◆ **To do**
Report each line from the data below that holds the word "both".

◆ **Stored items**

##############################

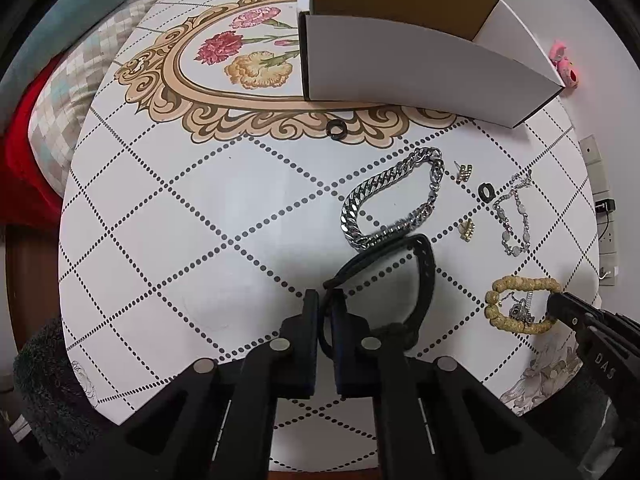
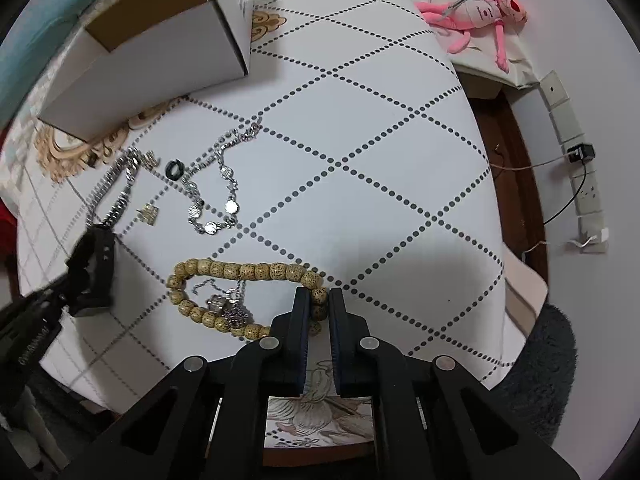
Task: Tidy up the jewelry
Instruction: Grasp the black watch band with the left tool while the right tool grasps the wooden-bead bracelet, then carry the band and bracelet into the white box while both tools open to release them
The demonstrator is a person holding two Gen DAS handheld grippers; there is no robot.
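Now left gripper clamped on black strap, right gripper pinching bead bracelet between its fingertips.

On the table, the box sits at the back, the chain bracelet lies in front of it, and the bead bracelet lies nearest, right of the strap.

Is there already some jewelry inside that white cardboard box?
Cannot tell: neither view looks down into the white cardboard box, only brown inner walls show, while the silver chain bracelet and the beaded bracelet lie on the table.
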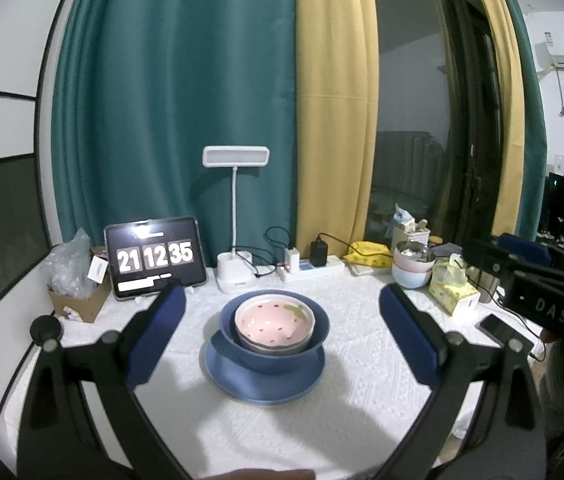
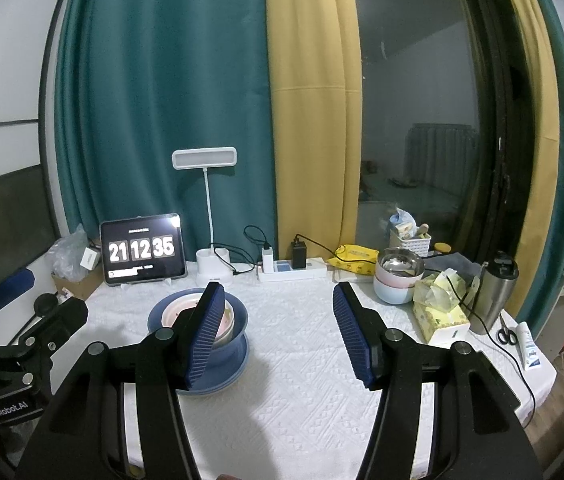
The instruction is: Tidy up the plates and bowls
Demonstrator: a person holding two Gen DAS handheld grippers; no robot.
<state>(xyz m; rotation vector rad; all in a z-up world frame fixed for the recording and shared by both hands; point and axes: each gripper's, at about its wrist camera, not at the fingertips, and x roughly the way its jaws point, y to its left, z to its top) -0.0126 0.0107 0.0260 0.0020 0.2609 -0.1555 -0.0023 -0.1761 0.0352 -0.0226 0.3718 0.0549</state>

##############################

◆ **The answer**
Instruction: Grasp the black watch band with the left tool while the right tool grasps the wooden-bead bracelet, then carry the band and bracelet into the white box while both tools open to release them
<state>(xyz m; rotation vector rad; all in a z-up world frame fixed for the recording and shared by both hands; point and axes: each gripper's, at about its wrist camera, not at the fingertips, and x roughly the way its jaws point, y to its left, z to its top) -0.0126 0.0107 0.0260 0.0020 0.2609 -0.1555 -0.0023 -0.1761 0.0352 -0.0226 0.3718 0.0549</state>

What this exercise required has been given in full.